▸ **Problem description**: Output only the lines below that start at the line containing "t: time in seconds" and end at the line containing "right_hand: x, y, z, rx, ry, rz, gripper", with both ends kept.

▸ **Dataset excerpt**:
<<<<

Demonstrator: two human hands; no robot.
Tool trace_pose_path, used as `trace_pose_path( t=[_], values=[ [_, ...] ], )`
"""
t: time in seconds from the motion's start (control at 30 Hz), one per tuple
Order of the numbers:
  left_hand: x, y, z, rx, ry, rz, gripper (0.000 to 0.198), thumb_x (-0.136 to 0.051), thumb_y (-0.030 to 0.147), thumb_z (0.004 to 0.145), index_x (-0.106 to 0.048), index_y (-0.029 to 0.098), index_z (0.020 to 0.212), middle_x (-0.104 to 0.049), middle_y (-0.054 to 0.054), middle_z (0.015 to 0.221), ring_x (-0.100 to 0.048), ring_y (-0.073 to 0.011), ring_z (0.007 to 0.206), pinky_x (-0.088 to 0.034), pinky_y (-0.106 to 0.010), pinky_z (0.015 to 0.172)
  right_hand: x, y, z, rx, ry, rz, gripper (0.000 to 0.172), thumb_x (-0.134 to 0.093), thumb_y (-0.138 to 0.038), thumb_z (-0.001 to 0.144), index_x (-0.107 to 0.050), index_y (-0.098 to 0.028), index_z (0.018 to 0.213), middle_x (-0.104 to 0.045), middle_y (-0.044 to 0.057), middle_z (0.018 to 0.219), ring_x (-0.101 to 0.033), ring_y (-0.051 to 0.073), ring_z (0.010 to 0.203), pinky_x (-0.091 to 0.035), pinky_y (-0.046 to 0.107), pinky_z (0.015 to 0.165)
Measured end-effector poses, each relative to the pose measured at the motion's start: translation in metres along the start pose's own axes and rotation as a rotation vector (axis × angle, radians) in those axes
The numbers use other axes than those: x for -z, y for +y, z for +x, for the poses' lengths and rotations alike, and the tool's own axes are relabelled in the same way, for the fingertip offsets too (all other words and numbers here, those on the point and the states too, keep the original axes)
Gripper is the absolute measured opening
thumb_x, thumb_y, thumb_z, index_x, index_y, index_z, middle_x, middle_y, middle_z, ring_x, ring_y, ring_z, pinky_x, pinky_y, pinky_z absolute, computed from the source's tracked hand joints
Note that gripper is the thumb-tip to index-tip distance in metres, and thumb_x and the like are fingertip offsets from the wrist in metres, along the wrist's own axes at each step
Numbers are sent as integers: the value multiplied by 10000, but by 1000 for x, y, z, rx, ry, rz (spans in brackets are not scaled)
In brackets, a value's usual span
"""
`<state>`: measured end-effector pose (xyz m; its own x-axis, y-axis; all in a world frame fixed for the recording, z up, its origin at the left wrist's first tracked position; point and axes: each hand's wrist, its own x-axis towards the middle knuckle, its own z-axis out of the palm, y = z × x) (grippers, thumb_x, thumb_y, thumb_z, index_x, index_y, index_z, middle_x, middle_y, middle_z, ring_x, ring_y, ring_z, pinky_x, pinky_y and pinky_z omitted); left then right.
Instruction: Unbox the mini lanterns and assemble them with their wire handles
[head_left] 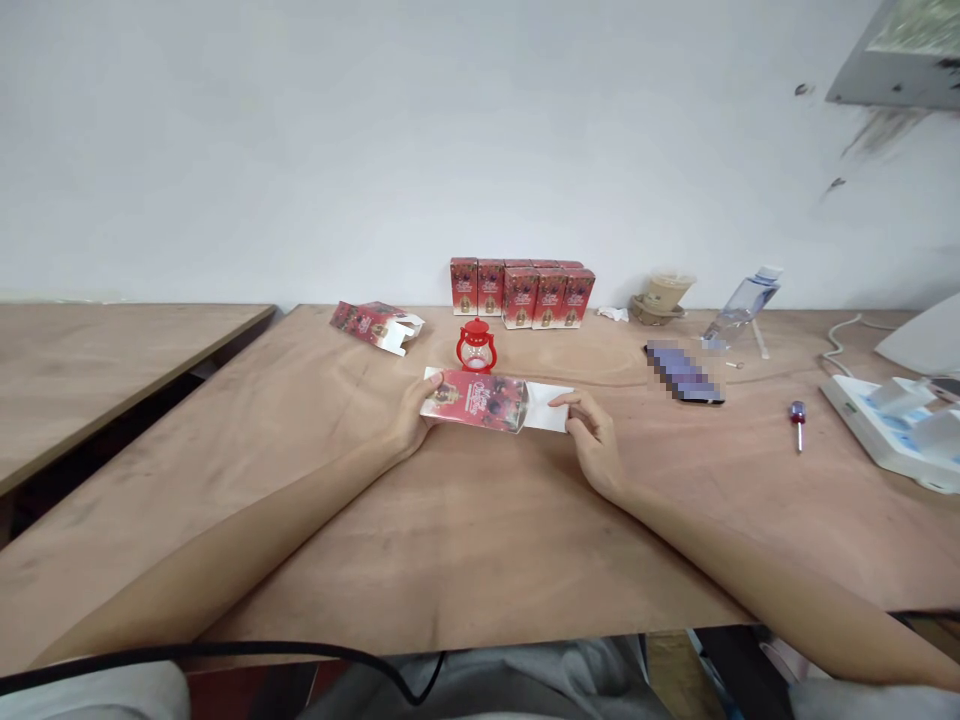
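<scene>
red flat cardboard box between 2 hands

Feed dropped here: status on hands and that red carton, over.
Left hand grips red carton at left end. Right hand pinches its white flap. Red lantern close behind.

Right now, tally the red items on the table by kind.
Upright red boxes at the wall: 5 visible
Open red box lying on its side: 1
Flat red box between left hand and right hand: 1
Red lantern: 1
Red-handled screwdriver: 1
Total: 9
</scene>
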<state>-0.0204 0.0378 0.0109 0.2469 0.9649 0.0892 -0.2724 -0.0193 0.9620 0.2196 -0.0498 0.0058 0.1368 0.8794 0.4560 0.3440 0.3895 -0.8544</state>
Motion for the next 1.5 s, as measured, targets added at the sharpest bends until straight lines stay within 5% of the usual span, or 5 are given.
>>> trace_pose_path(
  t=[0.13,0.53,0.8,1.03,1.5],
  values=[
    [-4,7,-4,91,64,-132,406,-655,508,664,-603,154,856,-704,-36,764,-680,-230,758,-562,-349,677,-1,-4,-4,156,-109,-69,252,-459,-327,868,-627,-285,1052,-385,49,1308,-373,223,1280,-332,418,1064],
    [-5,4,-3,35,74,-159,437,-736,481,621,-583,154,868,-682,-21,754,-663,-203,706,-539,-318,660,-9,-7,-1,-35,-85,-3,301,-615,-536,765,-720,-256,796,-511,58,1102,-470,220,1127,-366,390,1017],
    [-6,-7,-23,-526,-186,236,585,-786,366,623,-476,210,1095,-622,-65,1076,-607,-216,1002,-502,-321,840,-12,6,5,-294,-176,325,232,-726,-437,618,-739,-220,697,-686,12,739,-586,209,782,-454,359,782],
    [-8,-14,-29,-1034,-424,467,849,-831,276,580,-363,305,1288,-527,-112,1257,-537,-306,1155,-471,-489,927,-12,6,5,-279,-81,552,169,-765,-355,607,-734,-251,737,-698,13,1011,-584,221,1021,-445,352,900],
    [-15,-2,-37,-1028,-312,826,762,-768,325,656,-348,265,1289,-547,-124,1219,-553,-301,1147,-483,-473,945,4,-5,18,-183,55,665,219,-789,-357,594,-658,-237,722,-651,-44,790,-575,94,683,-455,214,627]
  ],
)
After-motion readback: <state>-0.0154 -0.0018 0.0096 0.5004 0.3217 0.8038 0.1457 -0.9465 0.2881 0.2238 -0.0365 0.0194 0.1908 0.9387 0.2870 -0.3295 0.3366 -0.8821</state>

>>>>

▸ **Exercise output**:
t: time in seconds from the motion's start (control at 30 Hz), one per tuple
Order of the numbers:
  left_hand: x, y, z, rx, ry, rz, gripper (0.000 to 0.198), thumb_x (-0.136 to 0.051), thumb_y (-0.030 to 0.147), thumb_z (0.004 to 0.145), index_x (-0.106 to 0.048), index_y (-0.029 to 0.098), index_z (0.020 to 0.212), middle_x (-0.104 to 0.049), middle_y (-0.054 to 0.054), middle_z (0.015 to 0.221), ring_x (-0.100 to 0.048), ring_y (-0.073 to 0.011), ring_z (0.007 to 0.206), pinky_x (-0.088 to 0.034), pinky_y (-0.106 to 0.010), pinky_z (0.015 to 0.172)
  right_hand: x, y, z, rx, ry, rz, gripper (0.000 to 0.172), thumb_x (-0.134 to 0.093), thumb_y (-0.138 to 0.038), thumb_z (-0.001 to 0.144), index_x (-0.107 to 0.050), index_y (-0.098 to 0.028), index_z (0.018 to 0.213), middle_x (-0.104 to 0.045), middle_y (-0.044 to 0.057), middle_z (0.018 to 0.219), ring_x (-0.101 to 0.033), ring_y (-0.051 to 0.073), ring_z (0.010 to 0.203), pinky_x (-0.091 to 0.035), pinky_y (-0.046 to 0.107), pinky_z (0.015 to 0.165)

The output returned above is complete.